The resulting fits from our analysis are shown in Fig. 3(a). Overall, the fitted spectra match the experimental data sufficiently well. Comparing the least-squares results under various assumptions led us to three key insights: (1) the observed absorbance peak is mostly related to plasmonic resonances in small particles, and (2) the particle shapes must vary between the three analysed samples, since size distribution differences alone are not sufficient to explain the changes observed in the spectra, and (3) the contact angles of particles must vary between the small and large particles on each sample.
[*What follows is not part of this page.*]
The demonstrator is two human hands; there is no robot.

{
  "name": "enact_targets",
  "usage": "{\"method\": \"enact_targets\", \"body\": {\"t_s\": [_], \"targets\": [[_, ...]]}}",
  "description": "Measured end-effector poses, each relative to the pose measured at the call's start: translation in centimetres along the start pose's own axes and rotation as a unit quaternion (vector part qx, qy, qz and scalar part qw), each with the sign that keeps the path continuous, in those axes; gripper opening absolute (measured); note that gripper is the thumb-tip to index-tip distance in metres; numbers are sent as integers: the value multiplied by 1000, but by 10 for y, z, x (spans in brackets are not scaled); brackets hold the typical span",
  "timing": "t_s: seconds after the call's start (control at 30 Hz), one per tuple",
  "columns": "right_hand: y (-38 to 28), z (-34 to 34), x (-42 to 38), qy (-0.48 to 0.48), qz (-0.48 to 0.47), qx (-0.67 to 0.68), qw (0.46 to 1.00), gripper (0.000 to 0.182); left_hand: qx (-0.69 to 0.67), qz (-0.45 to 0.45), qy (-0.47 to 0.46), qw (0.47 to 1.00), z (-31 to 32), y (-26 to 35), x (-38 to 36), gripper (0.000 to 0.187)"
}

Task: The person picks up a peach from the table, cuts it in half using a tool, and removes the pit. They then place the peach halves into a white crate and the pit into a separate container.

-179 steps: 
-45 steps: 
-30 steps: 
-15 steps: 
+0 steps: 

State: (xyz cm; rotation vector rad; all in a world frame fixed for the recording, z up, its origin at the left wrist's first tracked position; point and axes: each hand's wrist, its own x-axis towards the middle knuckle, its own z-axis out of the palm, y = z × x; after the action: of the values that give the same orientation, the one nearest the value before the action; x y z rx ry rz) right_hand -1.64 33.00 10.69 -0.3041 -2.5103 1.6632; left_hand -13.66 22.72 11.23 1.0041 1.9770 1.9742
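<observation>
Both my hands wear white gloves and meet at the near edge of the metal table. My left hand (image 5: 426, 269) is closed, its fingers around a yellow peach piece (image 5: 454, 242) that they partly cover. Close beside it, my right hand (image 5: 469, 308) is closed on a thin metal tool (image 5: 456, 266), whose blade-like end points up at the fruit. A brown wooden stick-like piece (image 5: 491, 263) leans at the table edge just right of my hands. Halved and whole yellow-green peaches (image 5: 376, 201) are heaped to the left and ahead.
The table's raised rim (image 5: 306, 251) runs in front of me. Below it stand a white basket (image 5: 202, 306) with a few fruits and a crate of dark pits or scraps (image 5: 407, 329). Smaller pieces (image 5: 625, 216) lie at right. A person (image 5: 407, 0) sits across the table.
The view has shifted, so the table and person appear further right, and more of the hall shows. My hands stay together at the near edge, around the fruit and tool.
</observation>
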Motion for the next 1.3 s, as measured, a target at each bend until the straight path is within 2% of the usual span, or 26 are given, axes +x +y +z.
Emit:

Fig. 3 (a) Experimentally measured absorbance spectra (thin light lines), calculated spectra based on least-squares fits using particle scattering cross-sections from full-wave simulations (thin dark lines) and the calculated spectra without contributions from the smallest (r = 10 nm) particles. Colors indicate different samples. (b) Wetting angles resulting from fits under assumption of separate constant wetting angle for small and large particles. (c–h) Histograms of particle diameter as obtained from SEM (in gray) and via the least-squares fitting (in blue). Corresponding log-normal probability density functions (pdf) are indicated with lines and the mean values are labeled with dots.

Firstly, comparing the fitted spectra in Fig. 3(a) with the contribution from the large particles (dotted lines in the figure), we see that the observed absorbance peaks are, for the most part, determined by the small particles. The absorbance peaks correlate directly with the plasmonic resonances of the small particles and, consequently, with their contact angle. This indicates that the retrieved trends for small particles should be robust with regard to the model's simplifying assumptions.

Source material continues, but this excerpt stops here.